A Los Angeles Superior Court judge has frozen Wachowski's business assets in a bitter divorce fight between the reclusive filmmaker and his estranged wife, Thea Bloom, who claimed he was concealing funds from her, according to newly disclosed court documents.
Previously confidential letters filed in court by Bloom's lawyer to support her request for a restraining order also offered a rare public glimpse at the intricacies of powerhouse Hollywood deals and the stratospheric fees commanded by big-name movie-making talents.
The documents came to light when they were posted this week on The Smoking Gun, a popular Web site devoted to finding legal skeletons in celebrity closets.
One letter from Wachowski's lawyer, Peter Grossman, reveals the filmmaker and his partner, brother Andy, earned upfront payments totaling $16 million in their deals with Warner Bros. to jointly write and direct "The Matrix Reloaded" and "The Matrix Revolutions."

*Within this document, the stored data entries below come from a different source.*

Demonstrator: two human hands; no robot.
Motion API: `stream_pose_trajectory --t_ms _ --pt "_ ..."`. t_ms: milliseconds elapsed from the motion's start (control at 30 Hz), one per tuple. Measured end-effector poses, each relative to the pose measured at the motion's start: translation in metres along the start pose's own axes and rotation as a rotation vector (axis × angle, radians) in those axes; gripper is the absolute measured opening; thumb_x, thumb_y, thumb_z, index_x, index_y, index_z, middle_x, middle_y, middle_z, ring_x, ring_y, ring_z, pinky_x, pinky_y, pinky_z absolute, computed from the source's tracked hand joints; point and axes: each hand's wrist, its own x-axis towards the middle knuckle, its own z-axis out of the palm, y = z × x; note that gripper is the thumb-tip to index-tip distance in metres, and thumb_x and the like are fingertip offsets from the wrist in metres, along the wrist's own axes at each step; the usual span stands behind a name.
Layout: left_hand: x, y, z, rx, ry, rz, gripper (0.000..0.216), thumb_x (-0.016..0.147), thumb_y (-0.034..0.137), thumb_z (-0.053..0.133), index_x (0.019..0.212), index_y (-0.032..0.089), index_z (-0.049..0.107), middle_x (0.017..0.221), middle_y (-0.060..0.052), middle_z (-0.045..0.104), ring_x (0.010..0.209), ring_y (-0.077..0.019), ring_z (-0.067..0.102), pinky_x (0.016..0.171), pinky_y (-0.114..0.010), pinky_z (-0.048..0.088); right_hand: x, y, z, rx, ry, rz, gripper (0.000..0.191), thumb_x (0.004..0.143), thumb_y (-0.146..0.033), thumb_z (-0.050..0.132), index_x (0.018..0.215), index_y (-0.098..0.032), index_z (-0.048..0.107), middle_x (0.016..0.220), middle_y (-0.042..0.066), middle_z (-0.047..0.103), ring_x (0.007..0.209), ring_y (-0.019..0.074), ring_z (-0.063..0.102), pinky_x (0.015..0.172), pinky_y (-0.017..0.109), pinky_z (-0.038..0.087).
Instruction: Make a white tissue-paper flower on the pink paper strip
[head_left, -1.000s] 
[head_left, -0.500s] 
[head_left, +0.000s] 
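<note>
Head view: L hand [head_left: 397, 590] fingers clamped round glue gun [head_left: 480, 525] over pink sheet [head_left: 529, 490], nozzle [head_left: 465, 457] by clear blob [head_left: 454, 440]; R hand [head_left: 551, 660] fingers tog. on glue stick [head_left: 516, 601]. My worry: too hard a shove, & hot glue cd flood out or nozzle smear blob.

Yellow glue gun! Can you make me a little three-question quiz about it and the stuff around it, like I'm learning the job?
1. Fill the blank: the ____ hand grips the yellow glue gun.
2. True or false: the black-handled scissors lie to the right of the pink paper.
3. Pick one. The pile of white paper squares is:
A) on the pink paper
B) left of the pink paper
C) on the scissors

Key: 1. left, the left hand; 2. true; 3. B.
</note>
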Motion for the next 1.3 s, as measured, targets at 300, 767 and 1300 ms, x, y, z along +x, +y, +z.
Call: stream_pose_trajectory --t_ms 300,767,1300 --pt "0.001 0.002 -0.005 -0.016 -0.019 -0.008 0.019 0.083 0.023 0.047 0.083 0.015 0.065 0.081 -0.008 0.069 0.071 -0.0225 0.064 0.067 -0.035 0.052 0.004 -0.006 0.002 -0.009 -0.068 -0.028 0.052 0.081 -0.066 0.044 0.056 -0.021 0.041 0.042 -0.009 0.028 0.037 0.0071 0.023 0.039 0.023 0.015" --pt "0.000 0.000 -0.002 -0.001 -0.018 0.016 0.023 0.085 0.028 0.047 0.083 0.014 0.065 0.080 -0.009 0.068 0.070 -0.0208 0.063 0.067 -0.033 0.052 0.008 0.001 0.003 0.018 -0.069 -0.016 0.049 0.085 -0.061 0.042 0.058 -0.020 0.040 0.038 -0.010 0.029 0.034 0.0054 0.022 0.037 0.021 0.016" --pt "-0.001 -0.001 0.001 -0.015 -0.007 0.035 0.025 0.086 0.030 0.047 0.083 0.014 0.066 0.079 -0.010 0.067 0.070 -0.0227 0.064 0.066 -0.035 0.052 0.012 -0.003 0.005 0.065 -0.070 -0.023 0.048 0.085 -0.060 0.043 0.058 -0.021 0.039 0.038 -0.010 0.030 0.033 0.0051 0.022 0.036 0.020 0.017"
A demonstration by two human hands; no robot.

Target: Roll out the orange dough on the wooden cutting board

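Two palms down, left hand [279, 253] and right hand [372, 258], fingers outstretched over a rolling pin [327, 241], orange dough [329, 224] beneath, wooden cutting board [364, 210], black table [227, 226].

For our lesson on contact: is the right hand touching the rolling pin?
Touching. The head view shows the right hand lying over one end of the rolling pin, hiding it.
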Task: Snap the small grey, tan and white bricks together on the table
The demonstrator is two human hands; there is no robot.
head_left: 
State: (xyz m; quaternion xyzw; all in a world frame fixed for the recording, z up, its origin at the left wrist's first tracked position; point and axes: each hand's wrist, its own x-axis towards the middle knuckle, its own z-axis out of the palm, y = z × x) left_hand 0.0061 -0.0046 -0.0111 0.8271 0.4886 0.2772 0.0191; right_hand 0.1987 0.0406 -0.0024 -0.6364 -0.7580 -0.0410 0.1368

They stand to make millions more through separate licensing deals for video and online games based on the two sequels to the original "Matrix" movie, the documents showed.
For example, the Wachowskis collectively received $2.25 million as an advance against royalties of 14 percent of net sales exceeding 2.5 million units for the Infogames title "Enter the Matrix," according to a letter from Grossman.

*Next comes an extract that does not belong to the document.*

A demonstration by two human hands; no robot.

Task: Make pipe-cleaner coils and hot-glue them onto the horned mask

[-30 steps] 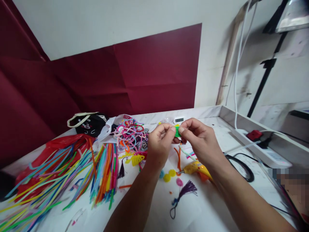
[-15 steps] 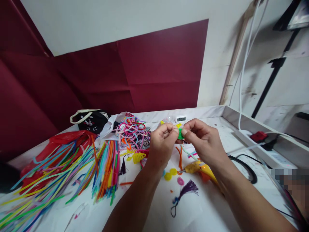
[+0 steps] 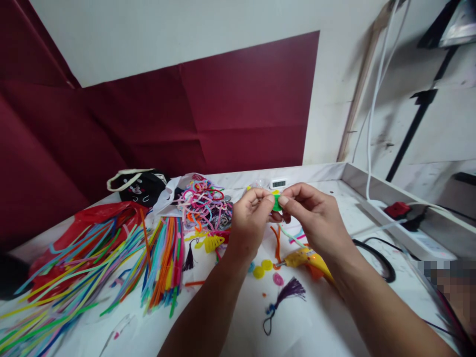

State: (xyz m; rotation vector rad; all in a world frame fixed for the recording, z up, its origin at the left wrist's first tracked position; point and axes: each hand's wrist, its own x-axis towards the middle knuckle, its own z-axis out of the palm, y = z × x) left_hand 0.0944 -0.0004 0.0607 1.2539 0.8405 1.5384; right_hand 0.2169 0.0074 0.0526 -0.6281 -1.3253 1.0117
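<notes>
My left hand (image 3: pixel 250 220) and my right hand (image 3: pixel 315 218) meet above the white table (image 3: pixel 327 317), both pinching a small green craft piece (image 3: pixel 276 202) with a bit of yellow on top. The fingers of both hands are closed on it. Below my right wrist lies a yellow glue gun (image 3: pixel 310 260). Small yellow discs (image 3: pixel 262 268), a pink disc (image 3: pixel 277 279) and a purple tassel (image 3: pixel 285 292) lie on the table under my hands. An orange pipe cleaner (image 3: pixel 276 243) stands bent near the glue gun.
A spread of coloured pipe cleaners (image 3: pixel 111 267) covers the left of the table, over a red bag (image 3: pixel 89 220). A tangle of bent pipe cleaners (image 3: pixel 203 203) and a black pouch (image 3: pixel 139 186) sit further back. A power strip (image 3: pixel 412 233) and black cable (image 3: pixel 375 255) lie at right.
My hands have stayed together on the green piece, with only slight finger shifts. The view has moved a little.
</notes>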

Daily Variety reported that 4 million units, retailing at $50 each, were shipped May 14.
In addition, the brothers originally were entitled to 5 percent of gross revenues from the two "Matrix" sequels once a box office threshold of $225 million was reached. But a letter from Bloom's lawyer, Dena Kleeman, revealed that because the films went over budget, the Wachowskis could be penalized by having their profit participation lowered to 2.5 percent of revenues after the films gross $350 million.
It was not clear how much in upfront payments collected by the brothers' production company was received by Larry Wachowski personally before the judge barred "disbursements of any kind" to the filmmaker.

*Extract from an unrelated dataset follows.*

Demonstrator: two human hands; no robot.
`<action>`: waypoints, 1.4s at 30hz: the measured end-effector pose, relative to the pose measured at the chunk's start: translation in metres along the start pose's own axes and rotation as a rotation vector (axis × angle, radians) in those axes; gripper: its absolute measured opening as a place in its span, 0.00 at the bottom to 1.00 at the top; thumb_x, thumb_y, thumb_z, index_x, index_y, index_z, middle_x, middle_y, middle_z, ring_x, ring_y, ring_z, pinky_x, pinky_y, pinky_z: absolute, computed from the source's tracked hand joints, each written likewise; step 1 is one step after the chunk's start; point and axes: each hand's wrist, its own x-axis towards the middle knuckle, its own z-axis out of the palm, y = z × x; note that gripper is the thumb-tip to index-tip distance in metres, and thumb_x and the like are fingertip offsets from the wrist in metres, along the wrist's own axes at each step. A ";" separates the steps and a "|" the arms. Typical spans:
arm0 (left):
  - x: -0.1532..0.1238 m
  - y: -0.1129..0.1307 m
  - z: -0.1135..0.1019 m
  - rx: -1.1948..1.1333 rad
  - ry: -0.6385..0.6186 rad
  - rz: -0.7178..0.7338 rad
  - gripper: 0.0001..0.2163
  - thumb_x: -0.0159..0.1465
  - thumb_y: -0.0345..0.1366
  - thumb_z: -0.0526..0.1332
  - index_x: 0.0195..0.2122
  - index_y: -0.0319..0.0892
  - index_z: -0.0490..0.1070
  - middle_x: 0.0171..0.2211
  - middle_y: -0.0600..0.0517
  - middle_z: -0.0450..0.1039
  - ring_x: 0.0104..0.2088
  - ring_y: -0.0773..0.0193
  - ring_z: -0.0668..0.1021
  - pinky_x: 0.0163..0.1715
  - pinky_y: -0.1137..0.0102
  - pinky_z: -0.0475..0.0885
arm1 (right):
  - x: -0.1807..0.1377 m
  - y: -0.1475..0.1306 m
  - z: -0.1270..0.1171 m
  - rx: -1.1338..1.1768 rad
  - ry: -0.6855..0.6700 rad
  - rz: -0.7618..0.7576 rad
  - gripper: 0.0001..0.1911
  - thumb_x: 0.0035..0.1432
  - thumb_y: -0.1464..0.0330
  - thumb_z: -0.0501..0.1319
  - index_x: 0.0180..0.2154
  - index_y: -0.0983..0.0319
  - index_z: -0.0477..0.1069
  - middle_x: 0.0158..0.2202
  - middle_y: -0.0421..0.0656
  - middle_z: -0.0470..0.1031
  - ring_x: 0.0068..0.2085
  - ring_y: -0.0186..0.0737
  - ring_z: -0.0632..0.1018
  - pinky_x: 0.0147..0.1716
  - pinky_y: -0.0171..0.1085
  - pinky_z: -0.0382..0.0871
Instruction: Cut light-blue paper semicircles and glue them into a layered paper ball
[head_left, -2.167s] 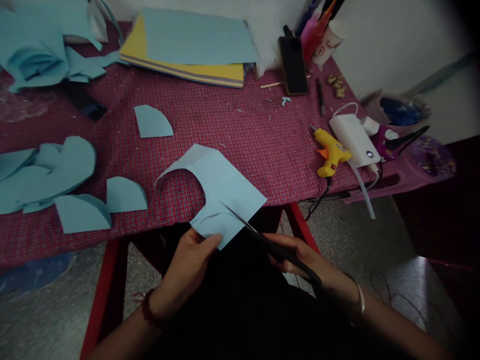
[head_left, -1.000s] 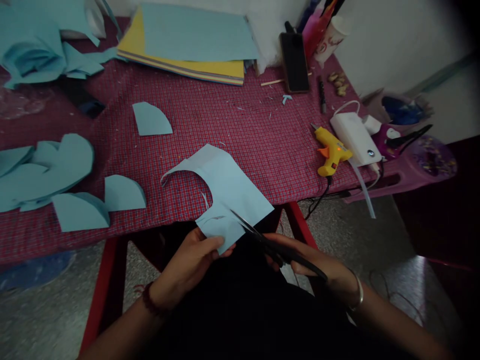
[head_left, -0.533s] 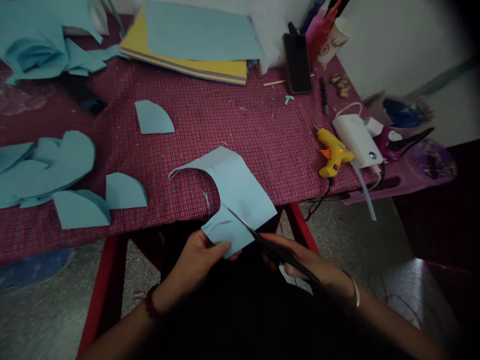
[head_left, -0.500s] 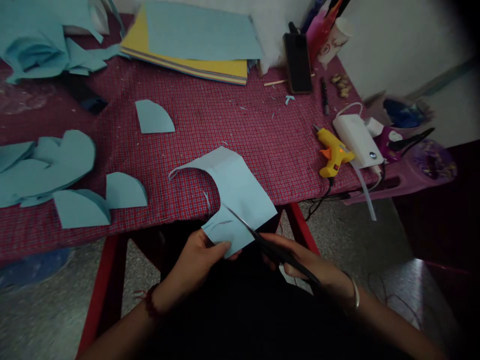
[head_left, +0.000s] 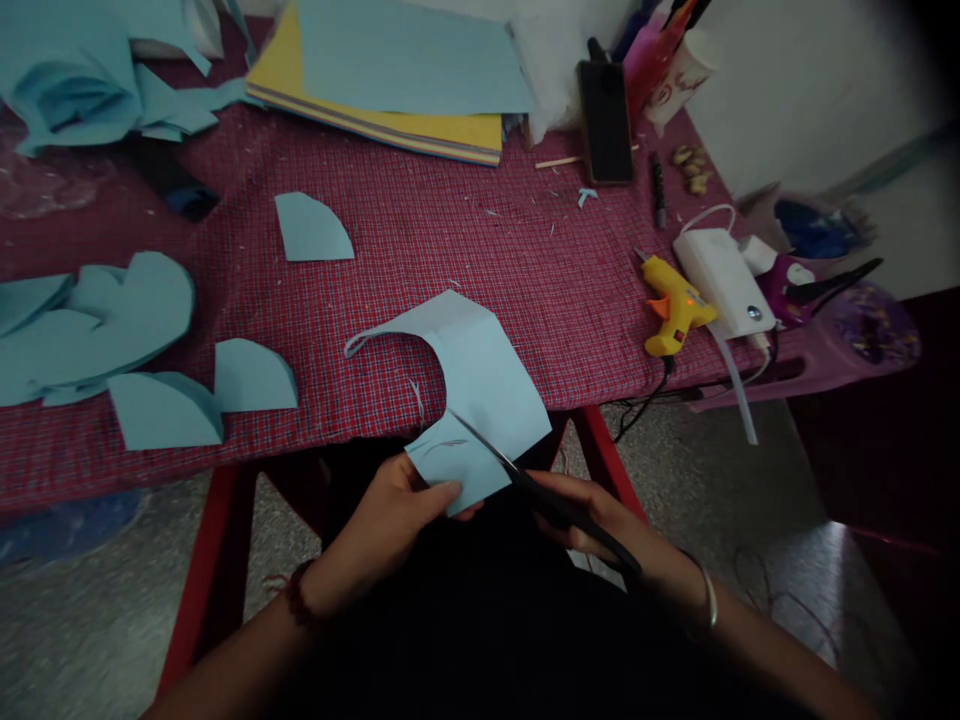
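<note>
Left grip (head_left: 394,515): closed on the near corner of the light-blue paper (head_left: 487,370), thumb on top.
Right grip (head_left: 600,515): wrapped around black scissors (head_left: 529,484), blade over the paper.
Near edge: paper overhangs the tabletop (head_left: 315,430).
Room: checked cloth (head_left: 585,345) spans from paper to yellow glue gun (head_left: 671,295).
Pinkish tub (head_left: 762,218): blue material (head_left: 814,230) inside.
Paper cup (head_left: 679,90): far right, contents unclear.
</note>
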 end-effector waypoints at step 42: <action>-0.006 0.024 -0.016 0.250 -0.209 0.030 0.06 0.54 0.25 0.60 0.24 0.40 0.75 0.22 0.52 0.76 0.24 0.65 0.76 0.27 0.74 0.70 | -0.001 0.000 0.000 0.012 -0.057 0.049 0.39 0.48 0.52 0.69 0.60 0.57 0.67 0.38 0.43 0.67 0.36 0.36 0.67 0.32 0.34 0.64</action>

In a declaration accompanying her request for the restraining order, Bloom said she and Wachowski mutually agreed to separate last July, after nearly nine years of marriage. Bloom said she learned that "Larry has received large payments (for the "Matrix" films) that I never saw deposited in our joint accounts."
"Larry has been extremely dishonest with me in our personal life, and I believe he is hiding information from me regarding our financial affairs," she said in the court papers.
The court order freezing Wachowski's assets was filed last Wednesday, the day before "The Matrix" grossed $42.5 million at the U.S. box office in its first full day in theaters. The movie has gone on to generate ticket sales totaling $157.6 million in its first seven days of domestic release, setting a new record for the biggest opening week ever. Last year's "Spider-Man" was the previous record holder, grossing $151.6 million its first week.
The third film in the franchise, "The Matrix Revolutions," is due out later this year. The two brothers jointly wrote, directed and produced all three films.
Both Kleeman and Warner Bros., a unit of AOL Time Warner Inc. declined comment. Bloom was not immediately available for comment.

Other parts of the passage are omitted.